A couple of months ago, Google came out with a report called Women Who Choose  Computer Science — What Really Matters.  It details a study Google conducted "to identify and understand the factors that influence young women’s decisions to pursue degrees in Computer Science." The results are important to me as someone who does a lot of outreach.

Creating A+ Schools
Creating A+ Schools / Gates Foundation

According to the study, the four most influential factors when deciding to pursue computer science as a female are:
  1. Social encouragement
  2. Self perception
  3. Academic exposure
  4. Career perception
Social encouragement comes from both family and peers.  This is one reason that I see changing someone's attitude toward computer science to be a win, even if they will never consider pursuing it themselves.  At least if someone considering CS tells that now-positive-thinking person, she is more likely to say "Oh, cool!" instead of making fun.  Also interesting is how effective it is to get encouragement in extra-curricular settings, which is great for the type of outreach I tend to do.
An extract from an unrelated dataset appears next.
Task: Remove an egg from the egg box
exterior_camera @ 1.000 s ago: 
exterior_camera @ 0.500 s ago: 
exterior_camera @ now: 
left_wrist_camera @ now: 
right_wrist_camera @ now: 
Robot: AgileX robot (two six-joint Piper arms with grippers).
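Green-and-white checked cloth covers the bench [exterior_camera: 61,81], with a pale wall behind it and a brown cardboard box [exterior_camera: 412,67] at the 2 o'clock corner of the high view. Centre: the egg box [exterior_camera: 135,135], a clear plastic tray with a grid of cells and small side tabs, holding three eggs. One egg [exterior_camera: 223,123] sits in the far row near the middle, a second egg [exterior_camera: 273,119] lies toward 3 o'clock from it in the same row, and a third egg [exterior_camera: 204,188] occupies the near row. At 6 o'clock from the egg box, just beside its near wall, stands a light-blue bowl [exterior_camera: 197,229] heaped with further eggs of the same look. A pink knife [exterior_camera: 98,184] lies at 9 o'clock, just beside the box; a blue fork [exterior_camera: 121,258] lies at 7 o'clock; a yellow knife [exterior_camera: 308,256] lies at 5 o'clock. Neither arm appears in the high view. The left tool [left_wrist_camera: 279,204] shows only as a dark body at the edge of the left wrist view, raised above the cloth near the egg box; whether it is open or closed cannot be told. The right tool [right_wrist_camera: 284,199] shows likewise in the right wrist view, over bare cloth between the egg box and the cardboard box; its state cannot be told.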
It's not surprising that perception of one's abilities in math influence their decision to pursue CS.  What's cool to see is a confirmation that the "ultimate source" of passion comes from a love of problem solving and tinkering.  This is one aspect of CS, along with the social good you can do, that we are hoping to convey in our Gram's House project.

The report had this to say about exposure:
Early exposure to Computer Science is important because familiarity with a subject can generate interest and curiosity while establishing a sense of competency. Moreover, even a basic understanding of Computer Science provides insight into viable career paths within the field and how those careers can be leveraged to achieve personal goals.
I constantly wonder when the best time to expose girls to CS is, especially since the study showed that age of first exposure is not an influencing factor.  Middle school seems like a good place to start, since those girls are old enough to understand some interesting problems and create things with code.  If we hook them, they can choose the right courses in high school while their interest is still fresh.  But what happens when high school rolls around? Boys, cliques, popularity, competing interests... There are so many opportunities to lose them again.  I believe middle school is a good place to start, but that we need to follow up again during the high school years to reinforce the good we did earlier on.

I also believe we could be easily integrating computer science into the school subjects everyone is already taking.  The study showed that "regardless of how they were exposed, young women who had opportunities to engage in Computer Science coursework were more likely to consider a Computer Science degree than those without those opportunities." I once put together a list of how CS Unplugged activities could be used in other school subjects.  Daniel Kimball discusses similar ideas of how CS can be integrated.  Beaver Country Day School in Boston recently integrated coding into every class.  It's not impossible, and it doesn't require a stand-alone computer science class!

Exposure can come from other avenues as well.  In terms of career perceptions, the report suggests that "visibility of female role models in Computer Science and telling stories about the positive social impact careers in computing can have, can enable young women to visualize themselves in the field." This is one of the reasons for Anita's Quilt, a collection of inspirational stories from women in tech that I help with.  The stories and role models are out there, and it's now a question of how we get them to the right people.